The data section start

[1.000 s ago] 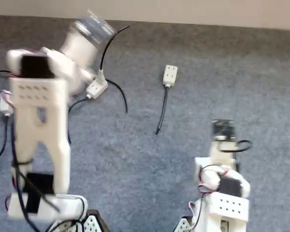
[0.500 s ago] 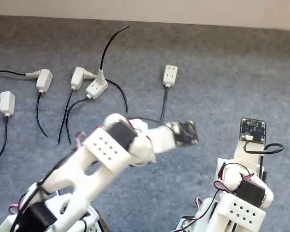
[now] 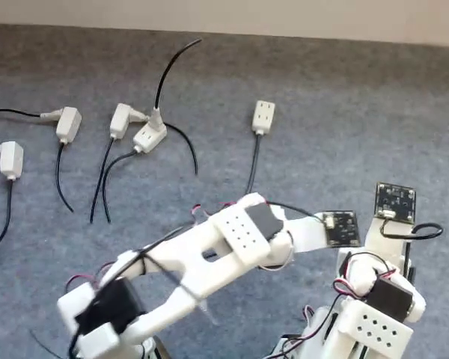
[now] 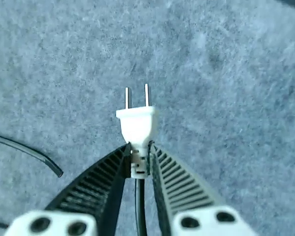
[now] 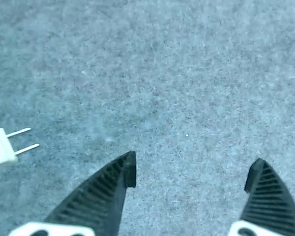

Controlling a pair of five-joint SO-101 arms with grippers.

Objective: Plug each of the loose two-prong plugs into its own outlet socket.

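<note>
Grey short-pile carpet (image 3: 359, 112) everywhere, speckled and matte. Nearest, low in the high view, two white plastic arms trailing red and black wires: left arm (image 3: 209, 254) slung across toward the right arm (image 3: 370, 314), dark camera boards (image 3: 340, 228) at the wrists.

Seen from the left wrist: left gripper (image 4: 139, 150), ribbed black fingers (image 4: 108, 177) clenched on the rear of a white two-prong plug (image 4: 136, 120), metal prongs pointing away over the carpet; loose black cord end (image 4: 37, 160) lying near.

Seen from the right wrist: right gripper (image 5: 194, 169) spread wide over bare carpet; white plug end (image 5: 1, 146) with two prongs nearby, unclear whether the same one.

Farther off in the high view, an outlet socket (image 3: 263, 116), a slotted white block on a black cord, then more white connectors (image 3: 148, 136) with curling cords, plug or socket not clear. Pale wall strip (image 3: 284, 15) at the back.
</note>
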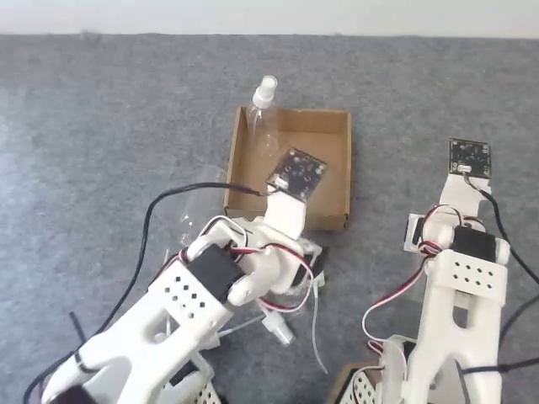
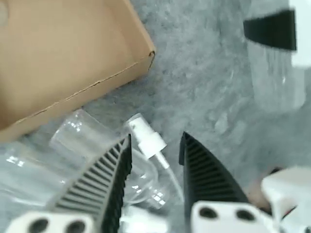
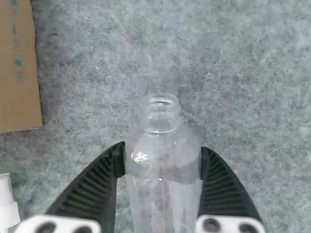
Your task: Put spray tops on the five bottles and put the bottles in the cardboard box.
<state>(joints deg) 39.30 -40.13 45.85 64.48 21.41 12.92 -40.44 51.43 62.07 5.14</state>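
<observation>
Holding: the right gripper is clamped on a clear bottle out on the right arm's side of the cardboard box. The neck is bare and points away from the wrist, presumably offered up for a top.
Hovering: the left gripper has its jaws apart, straddling a loose spray top just outside the box's near wall. (It looks lined up for a pinch and is not closed on anything yet.)
Heap: more clear bottles lie on their sides beside that spray top, close against the box's near wall, within easy reach of the left arm.
Inside the box: one capped bottle leans in the far corner on the left arm's side, its white nozzle poking over the rim. I'd say one of five is done.
Stray part: another spray top lies further out from the box's near wall, under the left arm.
Surface: a grey, felt-like mat runs under and all round the box, and should keep round bottles from rolling.
Room: a pale strip of wall shows beyond the box's far side.
</observation>
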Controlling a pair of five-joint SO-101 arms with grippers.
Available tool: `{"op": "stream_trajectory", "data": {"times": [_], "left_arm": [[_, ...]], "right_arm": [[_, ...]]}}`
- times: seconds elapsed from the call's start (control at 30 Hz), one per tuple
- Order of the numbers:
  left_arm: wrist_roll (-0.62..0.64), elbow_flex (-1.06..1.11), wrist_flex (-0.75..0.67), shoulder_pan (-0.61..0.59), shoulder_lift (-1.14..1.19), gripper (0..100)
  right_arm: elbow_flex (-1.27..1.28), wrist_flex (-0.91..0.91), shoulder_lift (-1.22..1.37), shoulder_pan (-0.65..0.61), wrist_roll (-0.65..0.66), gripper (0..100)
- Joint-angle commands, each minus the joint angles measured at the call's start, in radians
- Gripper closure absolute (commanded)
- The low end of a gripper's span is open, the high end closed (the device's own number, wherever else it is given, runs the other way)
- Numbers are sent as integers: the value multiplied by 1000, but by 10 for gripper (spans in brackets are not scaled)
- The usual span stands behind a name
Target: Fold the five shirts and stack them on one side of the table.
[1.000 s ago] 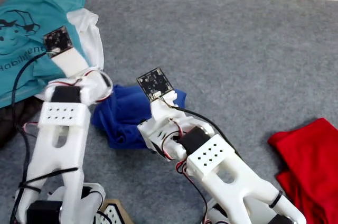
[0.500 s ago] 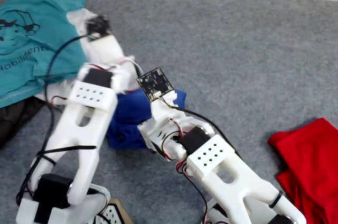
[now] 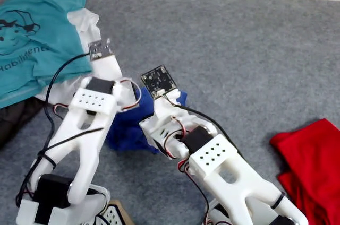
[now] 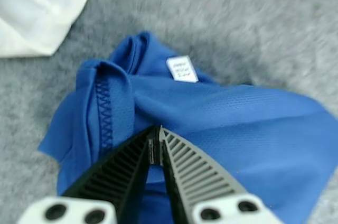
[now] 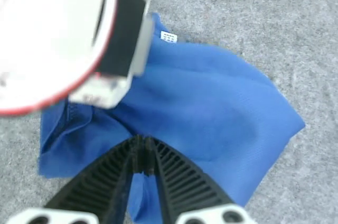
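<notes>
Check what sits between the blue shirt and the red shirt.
High view: no other item between blue shirt and red shirt, just bare grey table cover; the right arm reaches over part of it.

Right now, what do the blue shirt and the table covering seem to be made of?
Blue shirt: probably a thin synthetic sports knit with a slight sheen. The left wrist view shows a fine mesh texture and zigzag stitching along a seam.
Table covering: looks like grey felt or short-pile carpet, matte, with a fuzzy, mottled fibre surface. Which of the two cannot be told.
</notes>
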Motion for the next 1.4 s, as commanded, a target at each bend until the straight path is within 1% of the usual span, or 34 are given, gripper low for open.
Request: {"op": "stream_trajectory", "data": {"times": [0.0,0.27,0.5,0.77,0.93,1.07,1.13,1.27,1.37], "left_arm": [[2,41,-20,-74,-12,993],[2,44,-17,-223,-13,993],[2,39,-18,-236,-15,993],[2,24,-25,-285,-15,993],[5,-33,-26,-308,-7,993],[0,-50,-117,-315,-2,993],[-31,-51,-140,-314,-2,993],[-175,-56,-140,-288,-4,992],[-213,-51,-137,-266,-5,992]], "right_arm": [[-5,-18,1,15,6,980],[-5,-18,1,15,6,980],[-5,-18,1,15,6,980],[-5,-18,1,15,9,980],[-5,-18,1,15,9,975],[-5,-18,1,15,11,975],[-5,-18,1,15,11,975],[-5,-18,1,15,11,975],[-5,-18,1,15,12,975]]}}
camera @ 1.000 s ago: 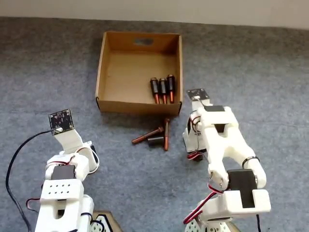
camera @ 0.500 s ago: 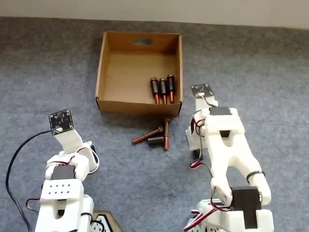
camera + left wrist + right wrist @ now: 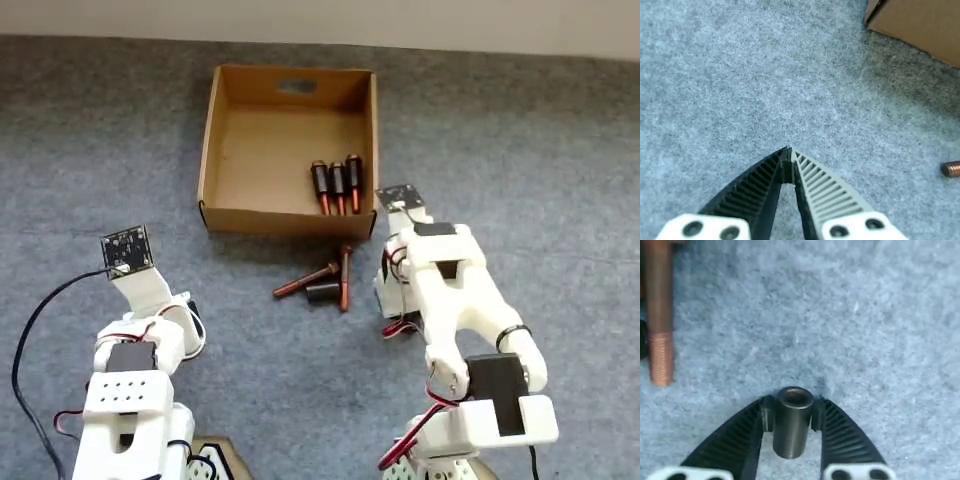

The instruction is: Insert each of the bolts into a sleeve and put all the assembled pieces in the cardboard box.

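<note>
My right gripper point(image 3: 791, 402) is shut on a dark sleeve point(image 3: 791, 421), held upright just above the carpet with its bore open at the top. A copper bolt point(image 3: 659, 315) lies close by, threaded end toward the gripper. In the high view two copper bolts point(image 3: 305, 280) point(image 3: 345, 277) and a loose black sleeve point(image 3: 321, 292) lie in front of the cardboard box point(image 3: 212, 140), just left of my right arm point(image 3: 440, 285). Three assembled pieces point(image 3: 338, 185) rest inside the box. My left gripper point(image 3: 788, 152) is shut on nothing, low over bare carpet.
My left arm point(image 3: 135, 345) sits at the near left, well away from the parts. The box corner point(image 3: 920, 22) and one bolt tip point(image 3: 951, 168) appear at the edge of the left wrist view. Grey carpet stretches left and right of the box.
My right arm swung slightly right and away, then came back left toward the loose bolts. The left arm, bolts and box have not moved.
</note>
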`<state>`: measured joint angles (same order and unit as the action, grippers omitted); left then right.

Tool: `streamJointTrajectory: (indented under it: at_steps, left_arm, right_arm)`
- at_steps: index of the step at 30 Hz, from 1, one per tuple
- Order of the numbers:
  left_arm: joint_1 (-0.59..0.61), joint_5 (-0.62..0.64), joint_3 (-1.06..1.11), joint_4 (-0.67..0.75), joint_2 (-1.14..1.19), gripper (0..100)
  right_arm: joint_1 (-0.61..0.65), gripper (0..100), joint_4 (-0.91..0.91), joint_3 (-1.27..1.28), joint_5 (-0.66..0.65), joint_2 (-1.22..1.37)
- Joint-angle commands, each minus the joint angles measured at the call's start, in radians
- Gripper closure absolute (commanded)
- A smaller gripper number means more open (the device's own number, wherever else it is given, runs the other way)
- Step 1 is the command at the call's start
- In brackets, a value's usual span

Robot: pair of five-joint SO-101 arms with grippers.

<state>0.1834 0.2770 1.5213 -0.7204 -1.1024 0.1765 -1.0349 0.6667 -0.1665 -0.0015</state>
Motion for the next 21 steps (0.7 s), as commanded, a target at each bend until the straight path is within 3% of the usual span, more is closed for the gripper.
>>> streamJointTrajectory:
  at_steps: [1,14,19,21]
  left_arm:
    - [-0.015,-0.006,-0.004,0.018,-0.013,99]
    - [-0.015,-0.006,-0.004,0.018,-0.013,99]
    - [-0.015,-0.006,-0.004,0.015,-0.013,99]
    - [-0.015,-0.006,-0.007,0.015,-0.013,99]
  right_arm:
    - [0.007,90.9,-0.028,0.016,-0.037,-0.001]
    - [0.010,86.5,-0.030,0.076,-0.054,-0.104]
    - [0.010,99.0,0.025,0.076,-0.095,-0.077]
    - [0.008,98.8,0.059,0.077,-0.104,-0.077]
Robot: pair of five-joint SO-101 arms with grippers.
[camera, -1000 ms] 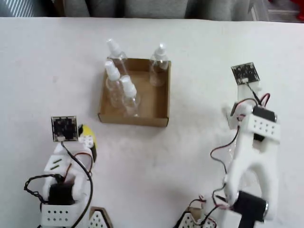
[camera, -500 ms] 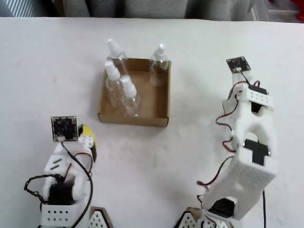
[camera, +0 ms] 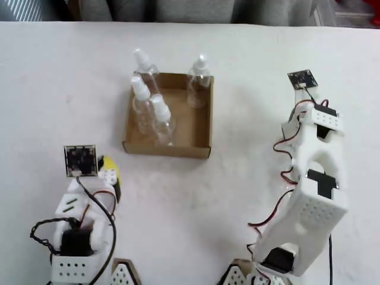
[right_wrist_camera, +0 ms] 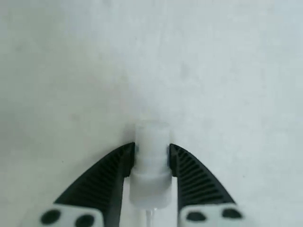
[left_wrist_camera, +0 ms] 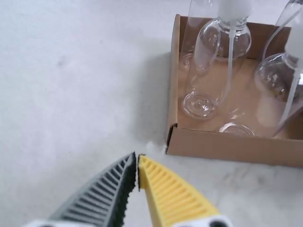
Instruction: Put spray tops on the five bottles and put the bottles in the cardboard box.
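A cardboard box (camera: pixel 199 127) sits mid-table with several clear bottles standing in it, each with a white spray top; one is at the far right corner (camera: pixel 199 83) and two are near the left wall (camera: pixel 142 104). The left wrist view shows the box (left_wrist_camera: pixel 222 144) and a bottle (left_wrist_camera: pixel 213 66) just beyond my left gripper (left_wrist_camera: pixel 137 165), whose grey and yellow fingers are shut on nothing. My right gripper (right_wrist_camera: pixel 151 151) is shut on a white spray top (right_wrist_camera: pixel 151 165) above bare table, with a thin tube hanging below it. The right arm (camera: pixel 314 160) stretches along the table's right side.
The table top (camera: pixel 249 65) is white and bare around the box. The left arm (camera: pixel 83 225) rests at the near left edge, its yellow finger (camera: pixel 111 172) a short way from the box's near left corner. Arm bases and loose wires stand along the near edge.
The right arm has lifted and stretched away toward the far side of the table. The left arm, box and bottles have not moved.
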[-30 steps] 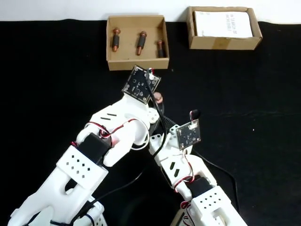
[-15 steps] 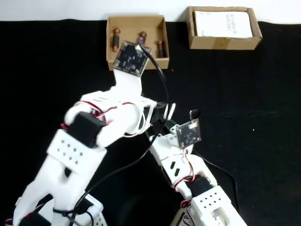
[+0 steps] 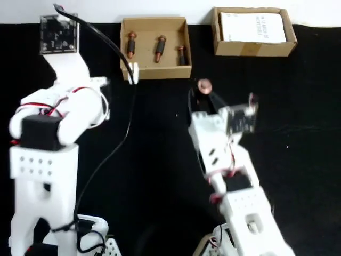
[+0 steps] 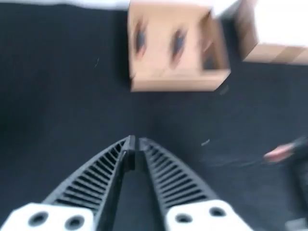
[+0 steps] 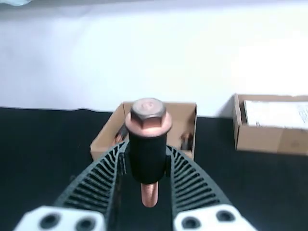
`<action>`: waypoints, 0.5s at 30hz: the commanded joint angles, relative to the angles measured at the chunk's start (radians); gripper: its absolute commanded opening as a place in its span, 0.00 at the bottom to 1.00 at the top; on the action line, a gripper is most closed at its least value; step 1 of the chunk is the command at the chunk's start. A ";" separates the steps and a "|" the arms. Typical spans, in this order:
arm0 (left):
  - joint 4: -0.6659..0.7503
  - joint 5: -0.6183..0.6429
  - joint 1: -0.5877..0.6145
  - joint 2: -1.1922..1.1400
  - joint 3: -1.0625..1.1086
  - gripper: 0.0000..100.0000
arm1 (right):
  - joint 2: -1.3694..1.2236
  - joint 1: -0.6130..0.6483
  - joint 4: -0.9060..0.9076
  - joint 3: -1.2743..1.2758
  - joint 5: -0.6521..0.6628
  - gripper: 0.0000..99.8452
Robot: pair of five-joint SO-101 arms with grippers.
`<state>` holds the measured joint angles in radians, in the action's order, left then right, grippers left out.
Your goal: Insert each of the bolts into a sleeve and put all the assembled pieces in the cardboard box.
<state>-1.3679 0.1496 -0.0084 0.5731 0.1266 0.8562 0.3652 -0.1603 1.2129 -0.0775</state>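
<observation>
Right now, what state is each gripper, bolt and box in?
left gripper, shut, empty
right gripper, shut on the sleeved bolt
sleeved bolt, assembled, held clear of the table, not yet boxed
cardboard box, open, partly filled
three assembled pieces, lying inside the cardboard box
second box, open, holding a white sheet

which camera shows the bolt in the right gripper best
The right wrist view: the bolt sits in its black sleeve, which the right gripper clamps, head and tip both visible. In the high view its copper head faces the camera. The left wrist view gives a blurred coppery streak, possibly it.
</observation>
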 commanded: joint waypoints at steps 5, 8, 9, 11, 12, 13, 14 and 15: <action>0.198 -0.176 0.036 0.277 0.522 0.01 | -0.558 -0.013 -0.131 -0.530 0.008 0.01; 0.307 -0.230 0.031 0.460 0.753 0.01 | -0.751 -0.013 -0.136 -0.680 0.008 0.01; 0.333 -0.230 0.031 0.512 0.823 0.01 | -0.809 -0.012 -0.137 -0.728 0.008 0.01; 0.353 -0.232 0.036 0.598 0.943 0.02 | -0.920 -0.001 -0.137 -0.828 0.008 0.01; 0.356 -0.232 0.036 0.634 0.993 0.04 | -0.969 0.004 -0.137 -0.878 0.008 0.01; 0.356 -0.232 0.036 0.665 1.044 0.05 | -1.017 0.008 -0.137 -0.929 0.008 0.01; 0.356 -0.232 0.036 0.696 1.086 0.07 | -1.063 0.012 -0.137 -0.978 0.008 0.01; 0.359 -0.233 0.036 0.727 1.127 0.07 | -1.110 0.019 -0.136 -1.032 0.008 0.01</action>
<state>-1.0303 -0.0775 0.0192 1.2052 1.1469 -0.1642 0.3682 -0.2693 0.3782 -0.0775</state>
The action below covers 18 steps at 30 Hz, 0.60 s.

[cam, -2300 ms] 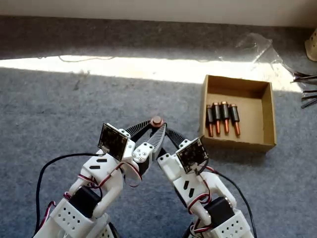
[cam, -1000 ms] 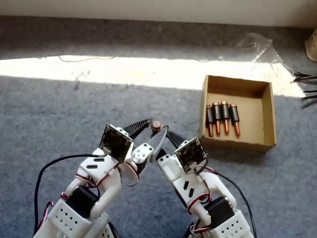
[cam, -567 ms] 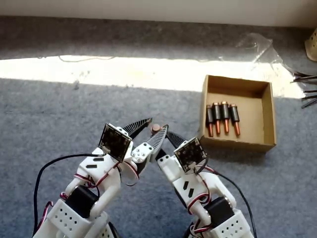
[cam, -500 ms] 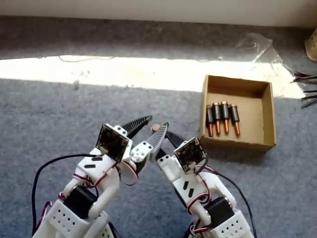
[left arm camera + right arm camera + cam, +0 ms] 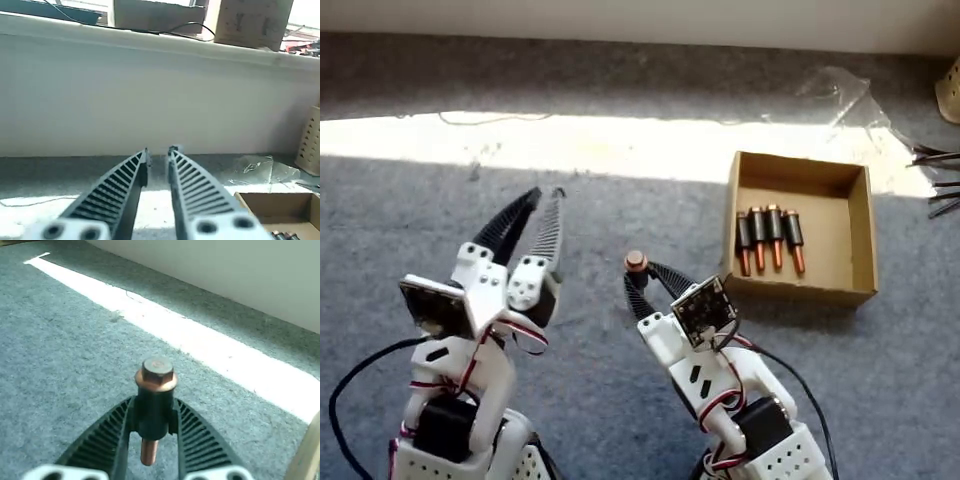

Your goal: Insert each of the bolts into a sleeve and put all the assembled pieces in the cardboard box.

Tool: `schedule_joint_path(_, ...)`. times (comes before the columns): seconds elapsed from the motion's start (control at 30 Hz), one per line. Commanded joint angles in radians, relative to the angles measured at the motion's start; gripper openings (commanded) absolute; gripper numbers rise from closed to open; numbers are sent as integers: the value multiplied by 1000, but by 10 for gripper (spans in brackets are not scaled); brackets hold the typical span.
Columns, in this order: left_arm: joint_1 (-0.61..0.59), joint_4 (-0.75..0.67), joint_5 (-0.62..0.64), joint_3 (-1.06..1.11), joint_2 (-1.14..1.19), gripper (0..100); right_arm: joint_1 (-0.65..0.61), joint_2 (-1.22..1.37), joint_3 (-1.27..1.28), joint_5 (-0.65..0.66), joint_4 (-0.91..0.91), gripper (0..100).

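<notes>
Within right pincer (image 5: 153, 407), sleeved bolt (image 5: 156, 371), sleeve flanks hidden

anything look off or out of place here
Nothing stands out. The right gripper holds one assembled piece upright, four more pieces lie in a neat row in the cardboard box, and the left gripper is empty.
</notes>
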Motion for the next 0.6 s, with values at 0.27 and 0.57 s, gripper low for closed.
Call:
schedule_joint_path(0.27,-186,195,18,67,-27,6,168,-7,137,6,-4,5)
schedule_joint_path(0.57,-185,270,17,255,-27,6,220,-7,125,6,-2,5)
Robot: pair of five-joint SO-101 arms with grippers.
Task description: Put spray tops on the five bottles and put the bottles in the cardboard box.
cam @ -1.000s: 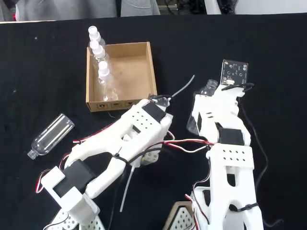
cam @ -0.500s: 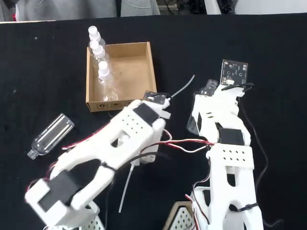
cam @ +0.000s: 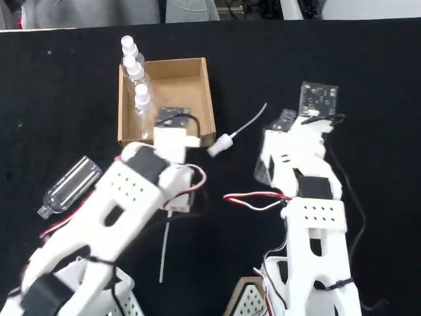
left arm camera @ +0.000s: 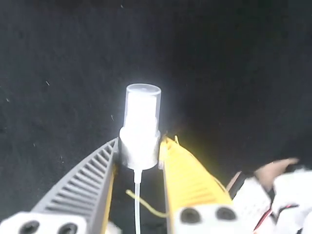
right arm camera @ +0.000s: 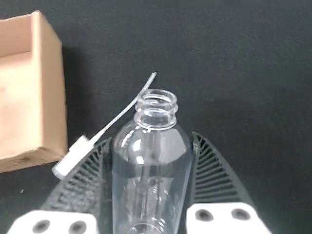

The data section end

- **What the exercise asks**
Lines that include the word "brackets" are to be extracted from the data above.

- **Answer**
- Numbers are sent as integers: the value multiplied by 1000, but by 10 for gripper (spans in brackets are not scaled)
- In brackets, a value's usual span
Tool: `schedule_joint_path(_, ...)`. times (comes before the columns): seconds elapsed from the motion's start (control at 30 Hz), one per line. Commanded joint angles in radians, relative to the angles measured at the motion's start; gripper openings (commanded) absolute; gripper numbers rise from closed to open; numbers are sent as integers: the value multiplied by 1000, but by 10 for gripper (spans in brackets are not scaled); brackets hold the typical span.

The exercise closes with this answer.